PROBLEM DESCRIPTION: Exactly the line that contains "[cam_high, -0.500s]" and the lines following it to the end of the data are to be reproduced, and nothing more.

DATA SECTION:
----
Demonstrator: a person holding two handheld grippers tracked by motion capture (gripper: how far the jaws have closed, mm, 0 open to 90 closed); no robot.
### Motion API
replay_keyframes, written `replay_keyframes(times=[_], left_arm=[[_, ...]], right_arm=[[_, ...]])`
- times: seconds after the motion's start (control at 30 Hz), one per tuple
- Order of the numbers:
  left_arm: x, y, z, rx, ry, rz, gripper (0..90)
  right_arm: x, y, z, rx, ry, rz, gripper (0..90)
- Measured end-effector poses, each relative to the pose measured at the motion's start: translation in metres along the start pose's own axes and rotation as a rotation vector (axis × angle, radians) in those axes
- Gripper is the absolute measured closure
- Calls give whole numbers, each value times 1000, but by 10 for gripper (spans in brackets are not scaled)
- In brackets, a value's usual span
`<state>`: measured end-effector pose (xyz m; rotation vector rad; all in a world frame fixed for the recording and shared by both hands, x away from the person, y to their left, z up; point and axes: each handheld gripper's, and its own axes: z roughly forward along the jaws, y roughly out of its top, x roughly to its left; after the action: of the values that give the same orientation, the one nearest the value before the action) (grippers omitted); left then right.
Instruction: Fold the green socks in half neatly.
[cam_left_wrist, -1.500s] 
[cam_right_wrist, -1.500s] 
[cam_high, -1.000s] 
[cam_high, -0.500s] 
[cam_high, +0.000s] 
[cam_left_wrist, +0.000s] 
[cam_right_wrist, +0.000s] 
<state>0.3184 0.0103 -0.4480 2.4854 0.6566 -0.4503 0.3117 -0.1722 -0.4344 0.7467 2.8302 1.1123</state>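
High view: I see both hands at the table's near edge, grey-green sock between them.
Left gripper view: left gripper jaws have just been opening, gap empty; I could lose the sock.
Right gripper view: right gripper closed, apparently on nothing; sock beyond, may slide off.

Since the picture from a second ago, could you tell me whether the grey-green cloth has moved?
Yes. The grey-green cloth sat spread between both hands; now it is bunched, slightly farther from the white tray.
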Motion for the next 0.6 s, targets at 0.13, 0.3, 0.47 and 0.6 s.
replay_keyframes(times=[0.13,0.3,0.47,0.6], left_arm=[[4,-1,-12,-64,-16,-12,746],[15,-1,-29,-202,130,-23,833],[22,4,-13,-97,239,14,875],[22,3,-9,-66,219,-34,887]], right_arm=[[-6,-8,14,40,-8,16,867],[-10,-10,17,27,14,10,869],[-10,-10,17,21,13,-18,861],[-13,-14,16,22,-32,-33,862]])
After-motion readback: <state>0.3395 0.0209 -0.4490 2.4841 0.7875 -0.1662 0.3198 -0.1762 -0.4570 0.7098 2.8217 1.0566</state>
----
REPLY:
[cam_high, -0.500s] 
[cam_high, +0.000s] 
[cam_left_wrist, +0.000s] 
[cam_right_wrist, +0.000s] 
<state>0.3184 0.0103 -0.4480 2.4854 0.6566 -0.4503 0.3117 -0.1722 -0.4344 0.7467 2.8302 1.1123</state>
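High view: I see both hands at the table's near edge, grey-green sock between them.
Left gripper view: left gripper jaws have just been opening, gap empty; I could lose the sock.
Right gripper view: right gripper closed, apparently on nothing; sock beyond, may slide off.

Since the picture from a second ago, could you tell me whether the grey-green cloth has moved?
Yes. The grey-green cloth sat spread between both hands; now it is bunched, slightly farther from the white tray.
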Motion for the next 0.6 s, targets at 0.13, 0.3, 0.47 and 0.6 s.
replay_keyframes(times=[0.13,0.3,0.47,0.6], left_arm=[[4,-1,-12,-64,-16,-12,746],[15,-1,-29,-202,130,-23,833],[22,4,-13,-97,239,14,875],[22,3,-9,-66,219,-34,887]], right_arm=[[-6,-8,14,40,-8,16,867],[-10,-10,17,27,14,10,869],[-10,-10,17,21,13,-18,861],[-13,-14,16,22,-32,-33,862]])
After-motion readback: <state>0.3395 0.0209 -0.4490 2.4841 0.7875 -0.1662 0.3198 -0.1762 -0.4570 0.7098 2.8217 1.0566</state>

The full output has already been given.